Granted, I wasn't selling fish or aquarium stuff; I sold gear for horses and riders, but sales are sales, pretty much.

I'd assume it's a little different if you propose to become a wholesaler or a plant or fish breeder. In some ways, starting up as a small business today is much easier, possibly even cheaper, thanks to the Internet, but even so, you'll be competing for sales against others already established and not necessarily in a local market. Pursuing sales can suck up a lot of time, even with the Internet doing some of the work. Maintaining a commercial online site is itself pretty time consuming.


----------



## bluegularis (May 12, 2010)

Like everything in the world do your research first.
Check out how many competitors you will have - in Toronto there are 4-5 importers from Asia, In montreal there are 1-2, in Vancouver they probably have several also. The chains like big Als do there own importing from Florida.

Then check out who you are going to sell to, ma & pa shops ( could have collection issues, order small quantities, low turn over) - chain stores are linked to wholesalers and suppliers, their fish suppliers will cut them off if they go outside of the norm which includes them, you also need to be able to supply these stores on a weekly basis, may 200-500 angelfish per week etc, and this has to be constant. 

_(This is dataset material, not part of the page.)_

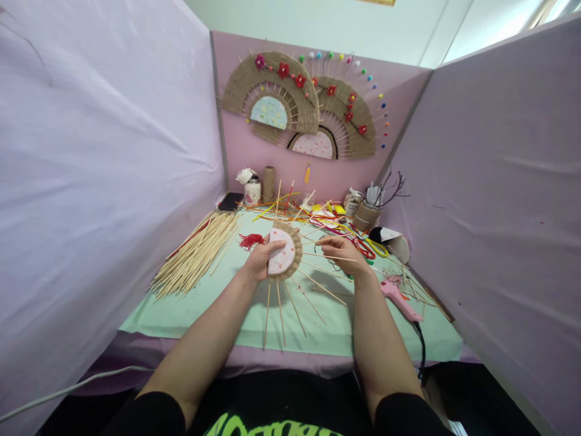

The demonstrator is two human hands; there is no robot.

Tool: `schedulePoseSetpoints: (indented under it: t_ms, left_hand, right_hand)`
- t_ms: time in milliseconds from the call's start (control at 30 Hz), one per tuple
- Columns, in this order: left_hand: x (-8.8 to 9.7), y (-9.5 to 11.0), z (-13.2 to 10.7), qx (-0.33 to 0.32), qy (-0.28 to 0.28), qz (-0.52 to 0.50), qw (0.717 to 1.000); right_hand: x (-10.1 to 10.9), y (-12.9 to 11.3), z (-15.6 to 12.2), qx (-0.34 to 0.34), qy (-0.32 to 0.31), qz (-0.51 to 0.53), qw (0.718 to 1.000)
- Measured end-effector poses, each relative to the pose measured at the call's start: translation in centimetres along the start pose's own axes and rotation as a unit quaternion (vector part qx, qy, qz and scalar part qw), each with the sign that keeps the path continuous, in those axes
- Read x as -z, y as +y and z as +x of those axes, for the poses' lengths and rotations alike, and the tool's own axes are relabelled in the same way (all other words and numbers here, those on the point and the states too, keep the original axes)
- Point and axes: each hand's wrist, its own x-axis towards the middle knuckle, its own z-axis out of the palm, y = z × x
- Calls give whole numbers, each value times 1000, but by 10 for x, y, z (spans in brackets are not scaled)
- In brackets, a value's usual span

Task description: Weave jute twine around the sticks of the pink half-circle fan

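My left hand (262, 257) grips a half-made fan (284, 257): a pink dotted half-disc with a band of woven twine round its rim and thin wooden sticks fanning out from it. It is held just above the green mat (181, 312). My right hand (341, 251) is closed beside the fan's right side, its fingers pinched among the sticks, perhaps on a strand of twine; what it holds is too small to make out.
A pile of bamboo sticks (196, 257) lies at the left, a red tassel (249, 241) near the fan. A pink glue gun (399, 298) rests at the right. Coloured sticks, a twine spool (269, 183), a bottle (252, 190) and cups crowd the back. Two finished fans (308, 106) hang on the wall.
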Motion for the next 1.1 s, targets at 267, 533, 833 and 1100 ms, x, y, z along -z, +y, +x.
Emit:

The the next consideration your suppliers - lets use Asia as an example, no-one will talk to you unless you place continuous orders, eg those 200-500 angels per week, 80% of the cost from Asia if not more is freight which is a guess at $120/box. To make the freight more lucrative you need to order a container load this is 53 boxes at $120/box. You need to pay the fish usually in advance when starting (COD only), so you are talking an outlay of $10-15, 000 for a shipment, now this is the winter and your shipment is delayed 1-2 days and 1/2 the fish arrive dead, try getting the money back.

Then you need to sell the fish to the stores, you need to have tanks for acclimation and storage and utility bills to go with it. Warehouse, staff etc., you probably need to sell 20- 30,000 a month just to break even.

Then there are the import permits and restrictions etc to deal with.
Don't try bringing in snakeheads from asia or glo-fish from the US.

If you are going to do this as a hobby open a fish room and sell some fish to your local LFS. If you want to do it as a business it is full time and will cost you to make money. That is why the fish in your LFS are pricey.


----------



## Fishfur (Mar 4, 2012)

Even harder than I thought it was likely to be, unless you're doing it solely as a hobby.


----------



## RuggedChild (Aug 29, 2007)

Nothing like a dose of reality to set you straight  The Feedback on this site is amazing. Thanks Everyone! If there are any wholesalers here that are following this thread and are willing to give me a tour of their facility (purely for educational purposes) please shoot me a quick pm.

Thanks!


----------



## BillD (Jun 5, 2006)

Keep in mind that mark up at retail is in the 300% to 700% range. That may give you some idea of how cheap your stock is to even be bought by a retailer.


----------